Malgré toutes ces bonnes intentions, l’administration Obama fait l’objet de nombreuses critiques. On lui reproche d’organiser le sommet en août alors que tout le monde est en vacances. Qu’il n’y ait pas de rencontre en tête-à-tête entre les chefs d’Etat et le président Obama pose problème. Qu’en pensez-vous ?

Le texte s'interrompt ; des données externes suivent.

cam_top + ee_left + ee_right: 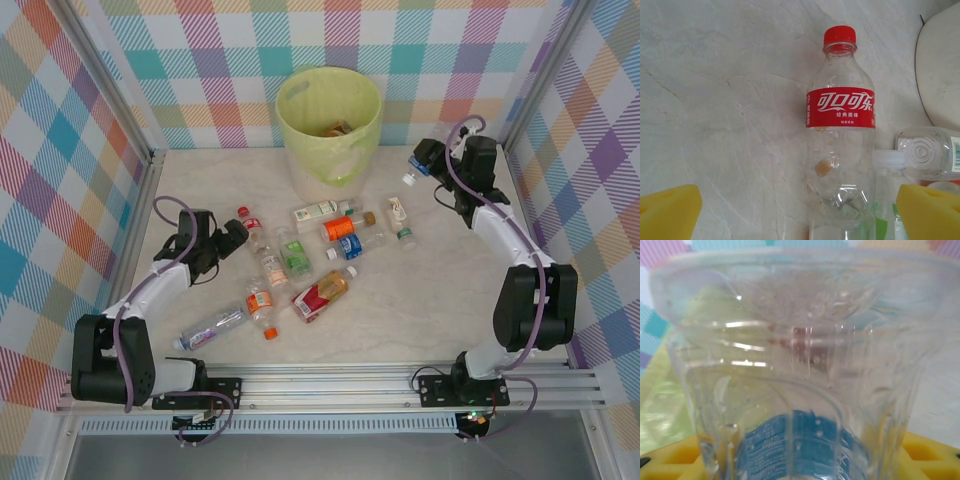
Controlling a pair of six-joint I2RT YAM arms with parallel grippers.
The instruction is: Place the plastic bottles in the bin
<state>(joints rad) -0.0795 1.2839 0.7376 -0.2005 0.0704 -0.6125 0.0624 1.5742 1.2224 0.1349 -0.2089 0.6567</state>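
Near the bin point(292, 102), the right hand point(424, 160) grips a light, squashy-looking bottle point(800, 390) at its blue label. The left hand point(230, 240) hangs open above a red-capped bottle point(840, 115).

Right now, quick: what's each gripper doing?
Left gripper: open, empty, over the Coca-Cola bottle.
Right gripper: closed on a clear blue-labelled bottle.

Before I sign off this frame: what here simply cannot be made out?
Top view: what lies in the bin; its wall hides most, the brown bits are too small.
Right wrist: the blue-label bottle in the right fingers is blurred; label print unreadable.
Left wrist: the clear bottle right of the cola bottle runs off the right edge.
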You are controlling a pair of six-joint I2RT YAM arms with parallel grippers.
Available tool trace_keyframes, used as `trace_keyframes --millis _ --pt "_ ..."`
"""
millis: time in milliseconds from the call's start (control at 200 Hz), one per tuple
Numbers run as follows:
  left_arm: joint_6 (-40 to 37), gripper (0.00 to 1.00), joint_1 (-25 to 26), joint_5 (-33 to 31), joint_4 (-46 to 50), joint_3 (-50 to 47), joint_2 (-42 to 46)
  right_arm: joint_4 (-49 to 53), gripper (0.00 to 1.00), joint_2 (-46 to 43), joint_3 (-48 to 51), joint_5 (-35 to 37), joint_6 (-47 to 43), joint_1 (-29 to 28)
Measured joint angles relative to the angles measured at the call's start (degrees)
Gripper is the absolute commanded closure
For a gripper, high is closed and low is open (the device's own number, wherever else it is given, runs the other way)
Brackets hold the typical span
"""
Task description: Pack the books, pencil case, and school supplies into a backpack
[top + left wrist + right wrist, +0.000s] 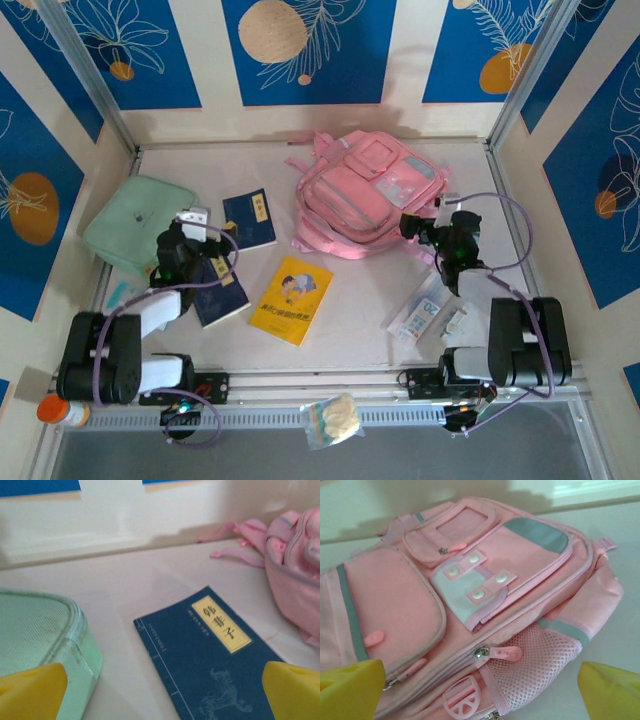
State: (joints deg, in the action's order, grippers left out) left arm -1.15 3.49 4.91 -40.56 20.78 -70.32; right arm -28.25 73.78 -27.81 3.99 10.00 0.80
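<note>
Nothing packed, left hand and right hand wide and empty; next, probably unzip the pink backpack at 1 o'clock.

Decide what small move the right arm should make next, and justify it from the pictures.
Probably lower the open right gripper onto the pink zip pull and pinch it: the backpack looks zipped shut, the books lie outside it on the table, and that pull sits just ahead of the gripper.

An orange-capped bottle stands well behind the left gripper, off to its left. A clear bag of pale pieces lies far behind it, to its right. Blue patterned wall panels rise ahead.
</note>
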Motion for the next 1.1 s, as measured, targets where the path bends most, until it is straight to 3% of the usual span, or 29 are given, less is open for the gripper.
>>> trace_keyframes --millis 190,480,815,1100 --pt "8.85 0.01 0.0 0.04 11.67 5.07 7.34 13.57 0.01 -4.98 -6.62 1.2 13.44 3.41" --pt "24.7 0.01 -0.13 0.46 19.82 7.13 8.94 30.34 0.01 -3.93 -11.58 -2.25 29.22 12.7" --pt "34.97 0.01 2.05 7.8 27.98 8.68 10.23 43.58 0.01 -2.78 -15.76 -9.31 34.21 3.19" --pt "38.91 0.01 18.34 6.51 29.99 8.7 10.78 45.48 0.09 8.07 -19.12 -11.85 37.11 -9.42"
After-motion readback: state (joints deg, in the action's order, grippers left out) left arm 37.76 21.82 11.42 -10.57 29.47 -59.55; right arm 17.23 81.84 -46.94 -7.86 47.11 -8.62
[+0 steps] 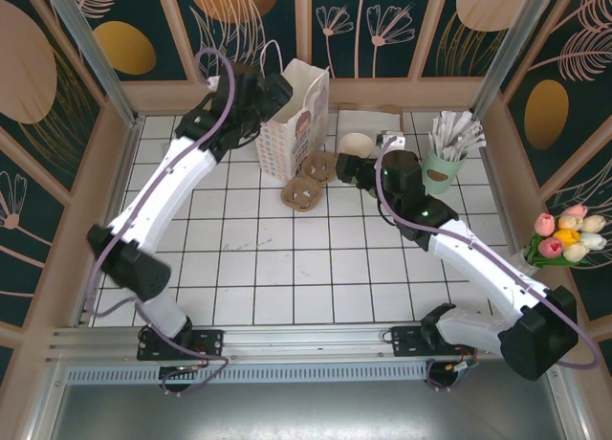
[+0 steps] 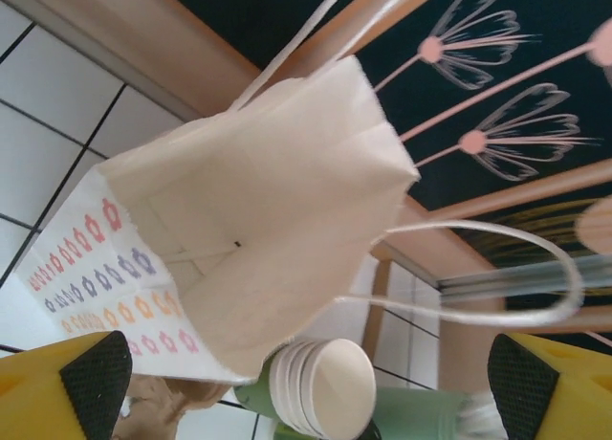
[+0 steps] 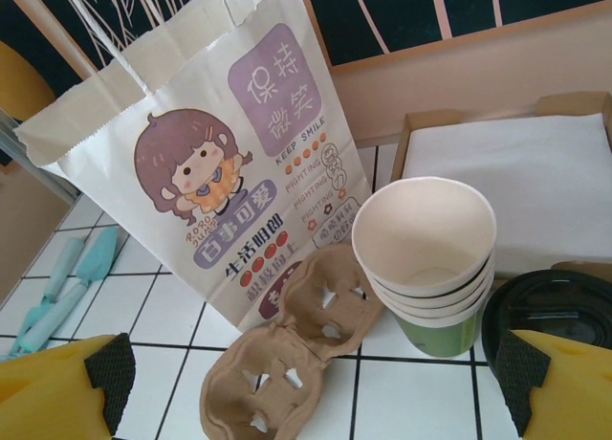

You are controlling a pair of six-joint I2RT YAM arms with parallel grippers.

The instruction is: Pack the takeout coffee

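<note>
The white paper bag (image 1: 296, 124) stands upright at the back of the table, its mouth open. My left gripper (image 1: 268, 91) hovers open just above and behind that mouth. In the left wrist view I look down into the bag (image 2: 277, 201), and nothing sits between the left gripper's (image 2: 308, 383) fingers. My right gripper (image 1: 352, 169) is open and low over the table, right of the bag (image 3: 201, 153). The right gripper (image 3: 316, 373) holds nothing. The takeout coffee is out of view. A round black lid (image 3: 550, 301) shows at the right edge; what is under it is hidden.
A stack of lidless green cups (image 3: 430, 258) stands right of the bag. A brown pulp cup carrier (image 3: 296, 354) leans against the bag's foot. Behind is a cardboard tray of white paper (image 3: 516, 182). A green holder of sachets (image 1: 442, 167) and tulips (image 1: 566, 237) stand at the right.
</note>
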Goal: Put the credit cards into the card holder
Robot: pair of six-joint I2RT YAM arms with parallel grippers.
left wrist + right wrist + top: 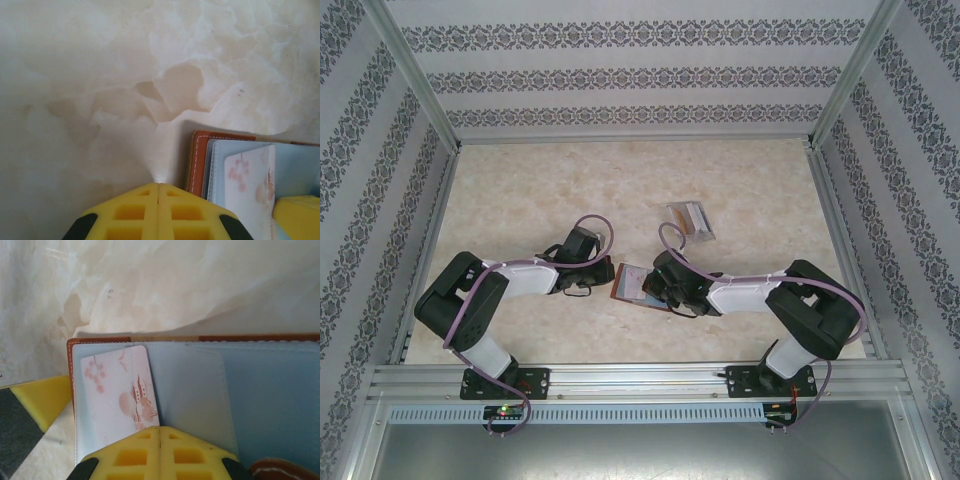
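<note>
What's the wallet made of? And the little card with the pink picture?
The wallet looks like leather or fake leather: a matte orange-brown rim with white stitching and a smooth pale blue lining. The card looks like thin, stiff plastic: it lies flat, with rounded corners and a printed picture.

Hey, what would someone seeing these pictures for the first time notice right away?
The open reddish-brown card holder with its pale blue lining draws the eye first, lying mid-table where both arms meet. A white card printed with a pink scene lies against that lining, with the shut yellow right tool at its lower edge. The left tool, also shut, sits close beside the holder's stitched edge.
</note>
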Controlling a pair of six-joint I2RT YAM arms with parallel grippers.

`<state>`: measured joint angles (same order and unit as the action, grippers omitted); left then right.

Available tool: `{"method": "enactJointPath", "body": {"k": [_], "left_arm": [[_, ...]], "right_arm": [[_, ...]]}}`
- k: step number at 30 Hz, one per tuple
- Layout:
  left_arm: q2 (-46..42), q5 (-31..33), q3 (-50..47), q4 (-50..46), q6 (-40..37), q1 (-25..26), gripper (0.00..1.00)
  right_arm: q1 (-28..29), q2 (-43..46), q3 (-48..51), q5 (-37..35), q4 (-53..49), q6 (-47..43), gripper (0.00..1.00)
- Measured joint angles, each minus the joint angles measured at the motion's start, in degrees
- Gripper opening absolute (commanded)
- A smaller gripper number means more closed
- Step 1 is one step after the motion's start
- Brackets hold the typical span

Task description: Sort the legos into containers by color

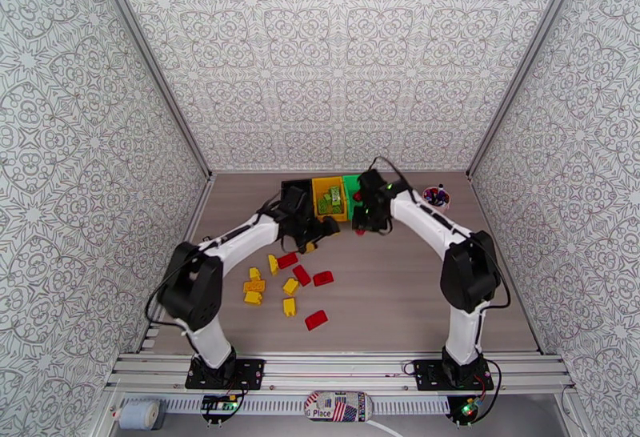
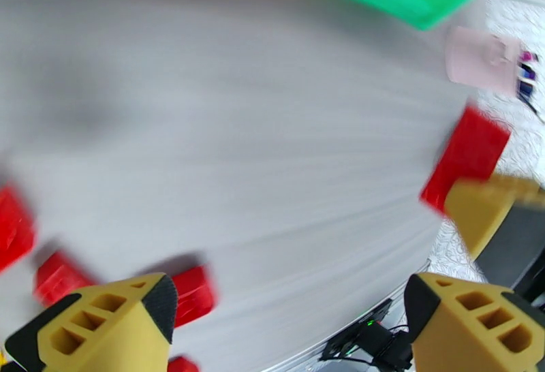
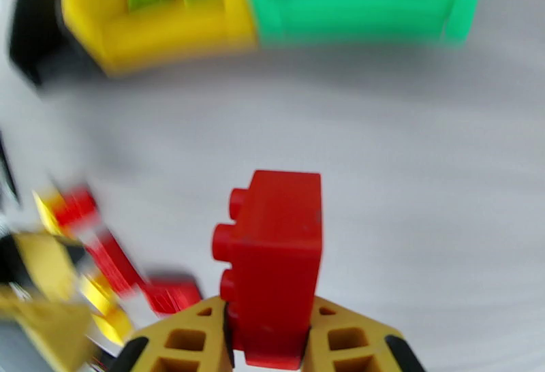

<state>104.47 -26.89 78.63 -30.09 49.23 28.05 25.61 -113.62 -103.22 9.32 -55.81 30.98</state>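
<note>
Red studded brick (image 3: 272, 257) pinched in right end effector (image 3: 269, 331).

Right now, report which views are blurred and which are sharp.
Top view: sharp, evenly lit. Left wrist: table and red bricks streaked by motion blur, left hand crisp. Right wrist: bins and loose bricks smeared, the gripped red brick fairly sharp.

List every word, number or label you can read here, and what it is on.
"Place": on the flag-printed case below the front rail; the letter before it is unclear.
Pink cup of pens: too small to read.
Wrist views: too blurred for any text.
</note>
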Motion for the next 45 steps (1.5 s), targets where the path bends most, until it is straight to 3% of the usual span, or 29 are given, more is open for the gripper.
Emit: {"method": "enactJointPath", "body": {"k": [11,18,30,38,45], "left_arm": [[11.17,-4.0,19.21,0.22,0.07,-4.9,0.93],[11.58,-4.46,21.75,-2.12,-0.63,-5.77,0.93],[11.37,-1.84,18.18,-8.5,-6.23,-5.64,0.9],[6.4,4.33,14.62,-16.26,-15.04,-4.02,0.84],[2.89,10.99,10.75,-21.51,-24.85,0.37,0.77]], "right_arm": [[-7.52,-20.28,-32.89,5.57,-4.92,2.27,0.23],[-9.57,-26.38,-42.03,9.27,-6.91,4.37,0.47],[-10.19,-24.72,-37.88,11.5,-6.56,4.74,0.53],[-9.44,-15.56,-24.79,11.17,-5.97,2.93,0.54],[-5.66,-1.05,-2.73,10.62,-1.64,1.53,0.53]]}}
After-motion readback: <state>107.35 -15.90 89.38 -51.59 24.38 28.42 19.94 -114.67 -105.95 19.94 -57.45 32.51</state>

C’est faux de dire qu’il n’y aura personne. Les parlementaires qui ont été chargés de recevoir les invités africains et qui suivent les dossiers africains, seront bel et bien là. Et parmi les parlementaires mobilisés, il n’y a pas que des démocrates. Il y a aussi des républicains. Aux Etats-Unis, il existe, et c’est important de le noter, un véritable consensus autour du dossier africain. Les sénateurs républicains, tout comme leurs homologues démocrates, ont écourté leurs vacances pour recevoir les participants au sommet africain. Quant à la question de la rencontre en tête-à-tête d’Obama avec les chefs d’Etat, c’est effectivement problématique, mais le président Obama a déjà rencontré un certain nombre d’entre eux soit à Washington ou pendant sa tournée en Afrique en 2013.
On a aussi reproché à l’administration de porter préjudice aux intérêts américains en n’invitant pas les trois pays – le Zimbabwe, le Soudan et l’Erythrée – où les règles de la démocratie ne sont pas respectées. Les critiques rappellent que la Chine ne fait pas ce genre de distinctions.
Elle en fait d’autres. Par exemple, la Chine a coupé les ponts avec les pays qui entretiennent des relations avec Taïpei.